If you coded in C, you thought about memory allocation, because C forced you to. If you used a spreadsheet, you thought in rows and columns. Each tool was a cognitive environment, and every cognitive environment has walls. The walls were useful: They gave structure, enforced discipline, and made certain levels of rigor unavoidable.
But they also constrained what you could attempt. Part of your cognitive bandwidth was always consumed by translation overhead and thinking about how to express your idea in the tool's language, rather than thinking about the idea itself. Just a few months ago, when the interface became natural language, the walls dissolved.
You were no longer thinking code-shaped thoughts or spreadsheet-shaped thoughts. You were thinking human-shaped thoughts.
And the machine was meeting you there.
The implications took months to become visible, because most people initially used the new tool to do old things faster. Write boilerplate. Debug existing code. Generate documentation. This is what happens with every interface revolution: The first films were photographed stage plays. The first websites were digitized brochures. The first radio broadcasts were people reading newspapers aloud.
Even when the medium changes, the imagination takes time to catch up. The river of possibilities is clogged up by old notions about input and output.
The real shift came when people stopped trying to do old things faster and started attempting things they would never have tried before. I watched it happen on my own team. An engineer who had spent years working exclusively on backend systems started building user interfaces, not because she had learned frontend development, but because the conversation with Claude let her describe what the interface should feel like in human terms, and the tool handled the translation into code she'd never written. The boundary between what she could imagine and what she could build had moved so far that her job description changed in a week.
She was not doing her old work faster. She was doing different work. Work she had always wanted to do but could never reach because the implementation consumed her bandwidth.
The actual problem, the one that had drawn her to engineering in the first place, had been buried under layers of translation for her entire career. The tool did not make her faster. It made her free. Free to work on the thing that mattered, rather than the infrastructure required to reach it.

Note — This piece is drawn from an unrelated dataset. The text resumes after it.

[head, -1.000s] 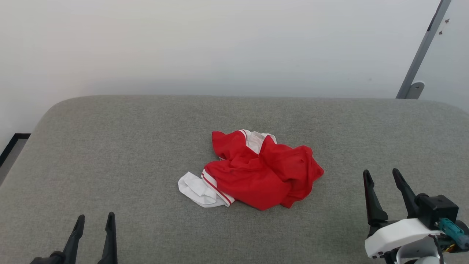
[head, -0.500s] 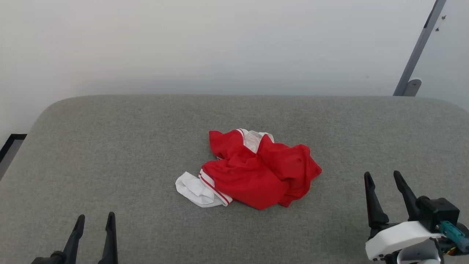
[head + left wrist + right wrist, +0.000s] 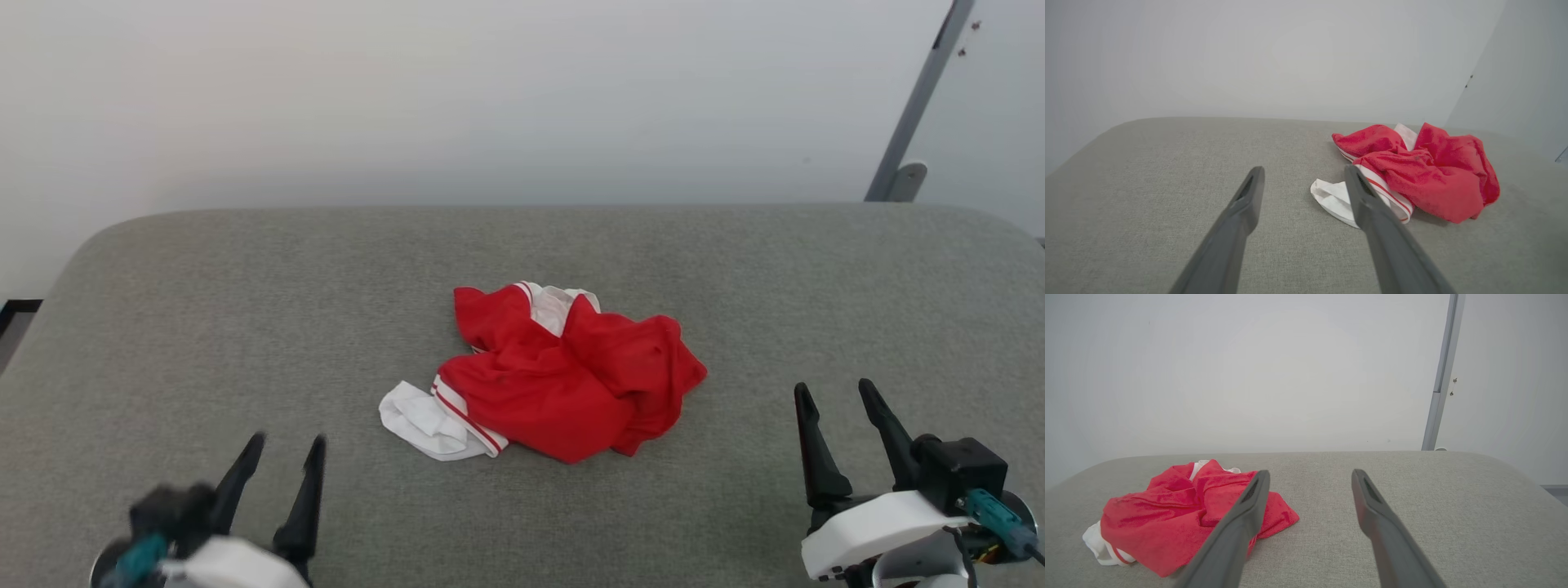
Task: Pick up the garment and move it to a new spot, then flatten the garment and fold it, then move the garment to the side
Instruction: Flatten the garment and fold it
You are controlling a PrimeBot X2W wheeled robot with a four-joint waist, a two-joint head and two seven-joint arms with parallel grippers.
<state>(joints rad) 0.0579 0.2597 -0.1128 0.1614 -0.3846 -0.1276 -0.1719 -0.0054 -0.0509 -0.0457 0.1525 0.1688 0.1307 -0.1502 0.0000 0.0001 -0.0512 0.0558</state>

The tied hand was not a lack of intelligence. It was the translation barrier: the gap between the foundational, procedural way she thought and what the end user would want to see.

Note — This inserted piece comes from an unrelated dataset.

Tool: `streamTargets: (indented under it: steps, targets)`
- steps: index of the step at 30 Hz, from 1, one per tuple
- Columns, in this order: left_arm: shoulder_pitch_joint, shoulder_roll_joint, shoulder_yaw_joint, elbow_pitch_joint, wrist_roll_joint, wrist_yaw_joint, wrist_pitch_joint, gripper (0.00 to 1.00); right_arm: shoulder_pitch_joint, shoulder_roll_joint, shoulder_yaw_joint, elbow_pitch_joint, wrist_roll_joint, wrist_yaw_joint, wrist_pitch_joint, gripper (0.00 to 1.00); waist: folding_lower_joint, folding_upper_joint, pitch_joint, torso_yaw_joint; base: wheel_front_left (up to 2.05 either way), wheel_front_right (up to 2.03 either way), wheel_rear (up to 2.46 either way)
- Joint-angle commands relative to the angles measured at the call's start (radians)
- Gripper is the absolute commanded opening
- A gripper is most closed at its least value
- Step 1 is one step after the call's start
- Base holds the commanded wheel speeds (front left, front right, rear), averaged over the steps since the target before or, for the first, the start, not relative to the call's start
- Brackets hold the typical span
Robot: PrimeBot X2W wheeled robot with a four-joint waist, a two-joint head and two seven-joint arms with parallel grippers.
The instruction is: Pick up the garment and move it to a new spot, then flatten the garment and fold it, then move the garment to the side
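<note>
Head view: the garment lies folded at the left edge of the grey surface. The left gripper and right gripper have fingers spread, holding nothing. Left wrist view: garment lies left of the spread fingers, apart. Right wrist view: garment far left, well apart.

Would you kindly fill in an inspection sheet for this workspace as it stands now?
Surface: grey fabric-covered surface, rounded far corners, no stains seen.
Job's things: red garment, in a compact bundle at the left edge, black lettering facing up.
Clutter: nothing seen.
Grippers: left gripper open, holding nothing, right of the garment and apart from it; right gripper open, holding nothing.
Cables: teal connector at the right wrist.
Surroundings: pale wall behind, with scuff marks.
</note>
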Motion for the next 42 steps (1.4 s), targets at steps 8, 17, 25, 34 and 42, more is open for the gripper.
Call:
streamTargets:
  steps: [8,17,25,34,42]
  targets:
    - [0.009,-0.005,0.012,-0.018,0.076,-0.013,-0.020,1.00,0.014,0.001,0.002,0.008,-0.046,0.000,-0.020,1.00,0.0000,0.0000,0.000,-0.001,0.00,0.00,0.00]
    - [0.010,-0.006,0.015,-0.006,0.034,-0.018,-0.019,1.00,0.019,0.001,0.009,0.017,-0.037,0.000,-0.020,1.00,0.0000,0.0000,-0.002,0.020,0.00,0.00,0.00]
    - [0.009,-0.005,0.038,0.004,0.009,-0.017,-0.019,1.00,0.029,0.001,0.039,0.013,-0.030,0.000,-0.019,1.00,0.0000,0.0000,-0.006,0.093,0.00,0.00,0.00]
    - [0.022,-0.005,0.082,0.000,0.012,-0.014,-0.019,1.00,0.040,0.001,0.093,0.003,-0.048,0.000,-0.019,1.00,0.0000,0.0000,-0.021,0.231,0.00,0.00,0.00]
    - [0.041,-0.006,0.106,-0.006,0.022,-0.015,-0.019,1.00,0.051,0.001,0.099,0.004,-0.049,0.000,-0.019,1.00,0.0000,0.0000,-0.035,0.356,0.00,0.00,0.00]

I watched this happen with a designer on the Napster team, too, who had spent his career in visual interfaces. He had never touched backend code. He thought in shapes, in colors, in the feel of a user interaction. Within two weeks of working with Claude, he was building complete features – not just designing them, but implementing them, end to end.
In both cases, AI was expanding the space of what a single person could attempt, because the translation cost that had previously gated ambition had collapsed. It was like removing scaffolding from a building to reveal the architecture beneath. The scaffolding had been necessary to build. But it was never the building.
I heard the shift toward “different work” described in a hundred different vocabularies by every builder I’ve spoken to in recent months. In many cases, it was strategic work. Judgment-based work. The work of deciding what should exist in the world.
That work had always been there; it was just buried under layers of translation and implementation. Now, with the bones dug up and laid out in front of us, we see work that’s both more interesting than we could’ve imagined and more demanding than we’d anticipated.
Some people run from that mixed reality. Some embrace it. Some wait and hope what’s next will make the choice a little more clear.
Fight or flight. Excitement and fear. Terror and awe. They both exist here, side-by-side, at the new frontier of human capability.